Iya, nama tetangga yang kukagumi setiap pagi itu, Om Ardi. Beliau teman seangkatan ayahku, tapi mereka berdua memiliki nasib yang berbeda. Ayahku bekerja sebagai buruh harian yang upahnya hanya mencukupi makan kami sehari-hari.

Aku selalu protes kalau ayah pulang larut malam, aku marah karena aku tidak tega melihat ayah memasuki rumah dengan kelelahan menyelimuti wajahnya. Tapi, ayahku selalu membalas omelanku dengan senyuman sambil mengelus kepalaku.

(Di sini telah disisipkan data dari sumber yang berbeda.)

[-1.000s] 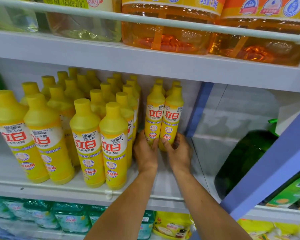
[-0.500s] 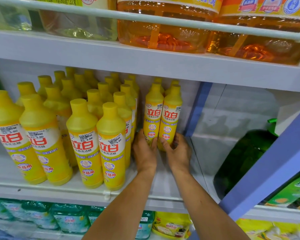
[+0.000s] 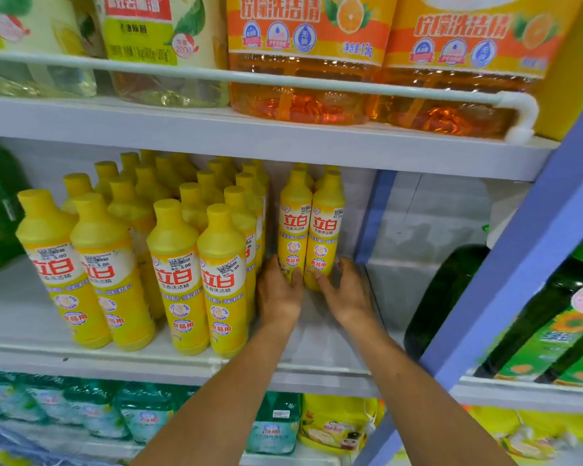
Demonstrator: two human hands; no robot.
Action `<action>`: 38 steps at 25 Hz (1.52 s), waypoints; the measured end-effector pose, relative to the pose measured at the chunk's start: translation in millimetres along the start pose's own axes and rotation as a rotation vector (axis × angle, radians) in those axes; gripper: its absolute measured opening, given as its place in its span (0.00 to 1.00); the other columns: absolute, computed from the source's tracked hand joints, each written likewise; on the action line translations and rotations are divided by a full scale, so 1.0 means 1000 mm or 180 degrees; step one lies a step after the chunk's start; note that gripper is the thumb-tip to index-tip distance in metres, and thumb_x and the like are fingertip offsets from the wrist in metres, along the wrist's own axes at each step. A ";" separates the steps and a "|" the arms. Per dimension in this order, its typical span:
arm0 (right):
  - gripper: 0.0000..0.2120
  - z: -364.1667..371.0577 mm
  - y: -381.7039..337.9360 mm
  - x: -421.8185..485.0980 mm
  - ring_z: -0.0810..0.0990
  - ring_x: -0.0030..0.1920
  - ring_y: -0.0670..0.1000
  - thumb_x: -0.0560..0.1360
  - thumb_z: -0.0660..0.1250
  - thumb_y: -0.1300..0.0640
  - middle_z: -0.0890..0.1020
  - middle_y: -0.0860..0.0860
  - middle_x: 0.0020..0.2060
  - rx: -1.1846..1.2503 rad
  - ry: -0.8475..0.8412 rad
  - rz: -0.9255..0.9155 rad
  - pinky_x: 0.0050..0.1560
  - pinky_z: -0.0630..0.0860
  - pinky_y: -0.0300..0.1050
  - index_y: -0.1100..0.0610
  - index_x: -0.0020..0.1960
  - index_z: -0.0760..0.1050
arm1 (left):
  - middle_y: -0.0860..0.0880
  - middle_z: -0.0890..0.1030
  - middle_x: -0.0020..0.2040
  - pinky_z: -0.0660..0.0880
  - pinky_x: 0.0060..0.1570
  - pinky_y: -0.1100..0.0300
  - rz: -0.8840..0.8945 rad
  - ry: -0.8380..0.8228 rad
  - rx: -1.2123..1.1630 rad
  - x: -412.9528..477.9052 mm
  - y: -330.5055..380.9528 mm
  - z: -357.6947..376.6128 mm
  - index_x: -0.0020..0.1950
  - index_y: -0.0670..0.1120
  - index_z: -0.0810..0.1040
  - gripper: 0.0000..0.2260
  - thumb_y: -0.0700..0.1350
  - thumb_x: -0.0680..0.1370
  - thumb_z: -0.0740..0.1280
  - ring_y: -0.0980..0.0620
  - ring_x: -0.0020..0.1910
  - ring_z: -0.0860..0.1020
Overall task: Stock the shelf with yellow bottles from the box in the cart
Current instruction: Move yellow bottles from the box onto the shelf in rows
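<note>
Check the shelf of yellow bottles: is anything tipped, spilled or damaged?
Nothing stands out. The yellow bottles stand capped in rows, with no spill on the shelf. The left hand and right hand hold the rightmost pair upright.

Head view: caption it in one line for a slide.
Left hand and right hand grip the bases of a pair of yellow bottles upright on the shelf.
</note>
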State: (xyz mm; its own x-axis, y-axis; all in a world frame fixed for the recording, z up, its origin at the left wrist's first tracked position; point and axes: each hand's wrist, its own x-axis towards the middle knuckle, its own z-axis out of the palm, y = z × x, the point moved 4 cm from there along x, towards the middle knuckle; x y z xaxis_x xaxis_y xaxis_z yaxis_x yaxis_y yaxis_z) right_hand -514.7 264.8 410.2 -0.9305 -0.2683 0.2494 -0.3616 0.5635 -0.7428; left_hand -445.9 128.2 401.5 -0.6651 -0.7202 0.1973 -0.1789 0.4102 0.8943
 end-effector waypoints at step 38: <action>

Sampai akhirnya, tubuh ayahku tidak mampu lagi menerima rasa lelah. Dia menyerah. Dia pergi sebelum melihatku memakai pakaian seragam seperti Om Ardi. Aku sangat terpukul, duniaku seakan hancur.

Kepergian ayah, meninggalkan luka dalam pada keluarga kecil kami. Tanpa ayah, rumah kami hanya terisi oleh dua manusia. Aku dan ibuku. Demi melanjutkan hidup, ibuku harus bekerja dari subuh sampai malam. Sebenarnya, aku sudah berniat untuk langsung bekerja seusai lulus SMA. Tapi, ibuku melarang aku bekerja. Aku harus kuliah, katanya.

Aku berpamitan kepada ibu, meminta restu atas perjalananku. Aku merantau ke kota untuk melanjutkan pendidikan ke universitas. Aku berhasil memasuki kampus impian melalui tes tulis. Sayangnya, aku tidak mendapat beasiswa. Aku ingin mundur tapi ibuku selalu mendorong untuk terus maju. Hingga, di tahun ke dua, aku menjual ponsel peninggalan ayahku karena aku harus beli buku. Karena ini juga, aku bertemu Kak Sisca. Awal dari kisah cinta pertama dalam hidupku.

Aku tidak ingin berbagi terlalu panjang tentang kisah cintaku bersamanya.

Setelah hubunganku dengan Kak Sisca berakhir, aku memutuskan untuk kembali ngekos di kosan yang pernah kutempati.

Aku tidak pernah tahu lagi bagaimana kabarnya, kita benar-benar tidak ada komunikasi setelah aku meninggalkan apartemen. Tetapi, aku sempat datang di hari wisudanya. Aku berniat menemuinya dan meminta maaf. Tapi, niat itu aku urungkan.

Aku sudah kalah, aku melihat dia menggandeng tangan lelaki, sepertinya itu lelaki yang suaranya kudengar di telepon waktu itu. Dia bahagia, dia tertawa lepas bersama lelaki itu.

Aku berbalik badan, menarik seseorang yang tak kukenali dan memberinya buket bunga yang sebelumnya akan aku persiapkan untuk Kak Sisca.

Huf!

Aku mengambil tas, mengingat yang sudah terjadi hanya membuat hatiku kembali berkeping, walau sampai saat ini, utuhnya hatiku belum benar-benar menyatu sempurna.